4. Maintain hygiene.

It is important to shower, bathe, moisturize your skin and pamper yourself. Whether you shower in the morning or the evening (or any other time), not only will you look refreshed, but you’ll feel better. Plus, a nice hot bath can help you relax and calm you down. Pro tip: try using aromatic bath products (such as bath bombs and bubbles) and baking soda can make your skin feel smoother. Having a good hygiene routine will also help protect your body against germs and getting sick. On a similar note, when you are studying, make sure you plan bathroom breaks!

5. Drink tea.


Drinking tea helps you stay hydrated and warm while working. However, try to aim for caffeine-free tea, so you’re not bouncing off the walls at 1 a.m. and planning an entire novel at 4 a.m. (me, most nights — I still need to learn to follow my own advice, clearly). Teas come in all sorts of flavors: fruity teas, peppermint teas, black teas, licorice teas, nutty teas, chocolate teas, green teas, etc. You’re bound to find a flavor you enjoy. If you’re looking for a tea that will calm you and help put you to sleep after a long day, camomile is the way to go. If you’re looking for a tea that will sooth an unsettled stomach, try ginger, lemon or peppermint (peppermint tea can also wake you up). If you feel like something sweet, but don’t want to open up a bag of candy for fear of sticky fingers, try a fruity tea (like, blueberry or raspberry lemonade).

6. Listen to music.

Listening to music can be particularly helpful if you live on a busy street or have a rowdy neighbor or roommate. There are tons of playlists and mixes you can find through apps or websites like Songza and 8tracks. Through these sites you can also make and publish your own playlists. Some songs or sounds can motivate you, while others can put you to sleep; regardless, you can find a whole whack of sounds to suit your activity (just don’t get too lost in the tune). For those who prefer to work in absolute quiet, earplugs can help block out distracting noises.
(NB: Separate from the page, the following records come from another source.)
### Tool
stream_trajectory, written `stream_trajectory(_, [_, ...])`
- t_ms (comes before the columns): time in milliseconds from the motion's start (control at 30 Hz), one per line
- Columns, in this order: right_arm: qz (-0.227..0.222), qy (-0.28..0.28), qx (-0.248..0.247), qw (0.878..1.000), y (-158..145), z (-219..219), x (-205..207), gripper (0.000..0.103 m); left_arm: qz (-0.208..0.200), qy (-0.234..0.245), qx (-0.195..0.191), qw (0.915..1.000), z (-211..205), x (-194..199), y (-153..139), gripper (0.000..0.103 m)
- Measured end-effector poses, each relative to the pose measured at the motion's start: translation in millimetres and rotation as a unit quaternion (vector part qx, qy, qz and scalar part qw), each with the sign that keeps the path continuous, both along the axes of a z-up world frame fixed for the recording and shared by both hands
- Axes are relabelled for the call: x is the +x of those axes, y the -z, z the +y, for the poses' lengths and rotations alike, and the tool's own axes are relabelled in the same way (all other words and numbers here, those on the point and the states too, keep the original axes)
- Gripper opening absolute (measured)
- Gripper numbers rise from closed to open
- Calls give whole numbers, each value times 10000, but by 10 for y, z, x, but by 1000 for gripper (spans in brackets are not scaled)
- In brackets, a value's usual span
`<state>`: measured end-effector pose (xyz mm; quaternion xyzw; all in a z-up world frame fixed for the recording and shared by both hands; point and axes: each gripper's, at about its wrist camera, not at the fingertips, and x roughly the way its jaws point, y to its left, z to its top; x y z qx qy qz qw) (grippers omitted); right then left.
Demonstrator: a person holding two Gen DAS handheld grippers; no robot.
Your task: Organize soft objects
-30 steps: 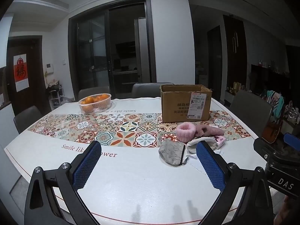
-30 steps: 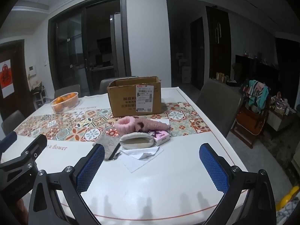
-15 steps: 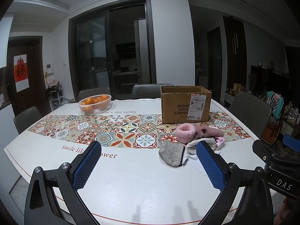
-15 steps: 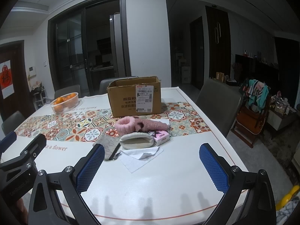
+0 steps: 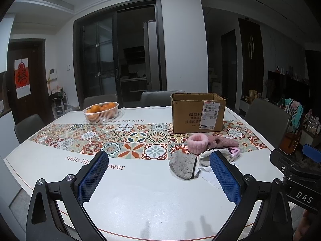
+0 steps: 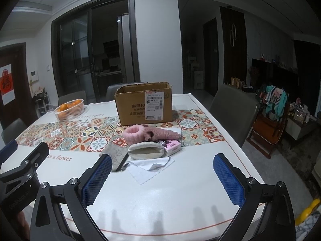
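Observation:
A pile of soft things lies on the table in front of an open cardboard box (image 6: 144,106) (image 5: 197,112). It holds a pink fluffy band (image 6: 134,134) (image 5: 198,141), a pink knitted piece (image 6: 165,134), a cream pouch (image 6: 146,150), a grey zip pouch (image 5: 183,167) (image 6: 117,155), a white cloth (image 6: 149,168) and a pink tissue pack (image 6: 173,147). My left gripper (image 5: 158,172) is open and empty, left of the pile. My right gripper (image 6: 163,175) is open and empty, just short of the white cloth.
A clear basket of oranges (image 5: 101,112) (image 6: 68,109) stands at the far left of the table (image 5: 140,190). Grey chairs (image 6: 233,105) surround it. A patterned runner (image 5: 120,140) crosses the middle. The table edge is near both grippers.
Both views have crept slightly closer to the pile and a little lower; nothing on the table has moved and both grippers stay open.

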<state>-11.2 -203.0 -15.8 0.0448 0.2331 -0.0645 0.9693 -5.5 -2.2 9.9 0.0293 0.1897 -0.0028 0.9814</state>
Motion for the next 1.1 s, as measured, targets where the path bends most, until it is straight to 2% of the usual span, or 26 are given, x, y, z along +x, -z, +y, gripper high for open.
stream_trajectory(1100, [-17,-2,3,10000,-12,-2,-14,103,-41,44,-21,10000,6,-52,-22,103])
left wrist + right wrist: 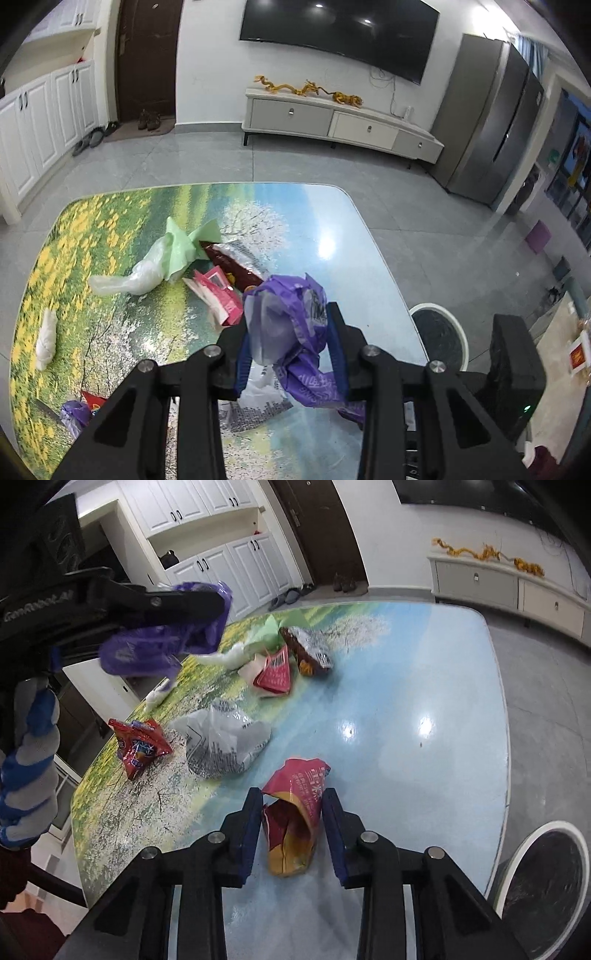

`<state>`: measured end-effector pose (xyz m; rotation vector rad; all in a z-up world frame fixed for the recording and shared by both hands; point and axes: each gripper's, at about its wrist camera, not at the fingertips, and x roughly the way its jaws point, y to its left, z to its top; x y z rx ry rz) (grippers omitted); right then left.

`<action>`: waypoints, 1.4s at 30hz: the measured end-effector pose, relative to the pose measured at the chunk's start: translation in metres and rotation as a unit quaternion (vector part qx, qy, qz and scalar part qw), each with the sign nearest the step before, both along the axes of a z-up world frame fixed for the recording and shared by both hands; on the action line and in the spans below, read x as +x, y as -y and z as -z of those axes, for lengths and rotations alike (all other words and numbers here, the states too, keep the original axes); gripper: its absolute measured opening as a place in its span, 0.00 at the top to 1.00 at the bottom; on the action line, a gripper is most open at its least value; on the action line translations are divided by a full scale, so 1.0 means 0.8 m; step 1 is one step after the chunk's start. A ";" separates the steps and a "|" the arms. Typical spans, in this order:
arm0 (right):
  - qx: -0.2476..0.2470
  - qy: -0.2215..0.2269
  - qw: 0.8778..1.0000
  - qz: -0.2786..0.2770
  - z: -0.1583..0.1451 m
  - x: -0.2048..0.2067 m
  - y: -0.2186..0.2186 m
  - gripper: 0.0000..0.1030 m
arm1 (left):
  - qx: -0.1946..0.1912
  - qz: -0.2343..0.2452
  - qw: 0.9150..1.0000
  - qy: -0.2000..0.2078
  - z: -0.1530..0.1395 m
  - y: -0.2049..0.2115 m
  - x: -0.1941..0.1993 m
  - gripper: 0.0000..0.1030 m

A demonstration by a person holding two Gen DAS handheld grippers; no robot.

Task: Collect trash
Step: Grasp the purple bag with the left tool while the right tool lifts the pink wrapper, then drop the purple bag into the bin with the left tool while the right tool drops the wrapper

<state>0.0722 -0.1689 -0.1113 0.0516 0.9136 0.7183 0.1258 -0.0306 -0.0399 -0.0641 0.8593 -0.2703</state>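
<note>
The left gripper is clenched on a crumpled purple bag, which bulges up between the blue pads and hangs down behind them; in the right wrist view the same bag is held in the air above the near left part of the table. The right gripper has its jaws pressed against both sides of a red and orange snack bag; whether the bag still rests on the table or is lifted clear, I cannot tell.

The rest of the trash lies on the table, whose top is printed with a flowery landscape; a grey and white plastic bag sits just beyond the right gripper; a small red wrapper lies to its left near the edge; farther off are a pink packet, a dark brown foil packet and a pale green bag bunched close together; a white wad of paper lies apart near the left edge in the left wrist view. A round bin with a white rim and dark liner stands on the floor beside the table's right edge.
</note>
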 end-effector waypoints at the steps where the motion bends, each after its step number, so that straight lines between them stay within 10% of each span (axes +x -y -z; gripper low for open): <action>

7. Buy scents and/or candles.

There are many products available that are dedicated toward making your indoor environment suite the needs of your nose. Products such as Scentsy Pots, incense and candles (if you’re allowed candles in your dorm) can help make your dorm or apartment smell like a freshly baked apple pie, a tropical forest or a field of flowers. Your nose is also your strongest sense so matching certain scents with an exam topic might actually help you study better. Plus, it’s always nice to work in an environment that doesn’t constantly smell like the 14 cups of coffee you drank to stay awake that one time. In order to stay safe and prevent a fire, make sure you don’t fall asleep before you blow or snuff out your candle. Also, some scents are stronger than others so be sure to pick scents that won’t annoy you (if you don’t like strawberries because you once ate a strawberry popsicle and threw up, don’t pick a candle labeled “Strawberry Shortcake” — rest assured, you will not enjoy it).

8. Talk to people and have a pet and/or a plant.


Talk to your friends and complain to them about your stress (rant to them in all capitals, if you’re conversing with them through texts). They are your friends and they are here to support you through your convoluted mess of a life, and if they are not doing that, find new friends. If talking to people about your stress or personal struggles really isn’t your thing, keep a journal (whether it’s handwritten or typed) and write about your problems. In addition, keep a few plants around because not only do they provide oxygen, but if you yell at them about what professor so-and-so expects you to do, they will simply stand there and take it — plants are great listeners. If you are able to, visit a pet store or animal shelter once in awhile and spend some time with the animals. It’s been proven that animals can help make you happier and reduce stress. Besides, who doesn’t love the melodic purr of a kitten or the sight of a sleeping puppy?

9. Take breaks and do things you enjoy.

Try to cram a couple short breaks into your busy schedule. Work for an hour and then get up and stretch or go grab a tea. Taking short breaks gives you some time to think and rejuvenate. If you’re unable to figure out how to structure a sentence, take a break and do something different (perhaps something you enjoy?). Occasionally, our mind gets stuck and that’s perfectly fine. Remember, you can always come back to something later, as opposed to starring at a screen for half an hour and trying to form that one tricky sentence. If you can, take a half hour or hour break and do something that will stimulate your mind and distract you from the stress (such as playing a video game or doing a word search).

10. If necessary, schedule a mental health day.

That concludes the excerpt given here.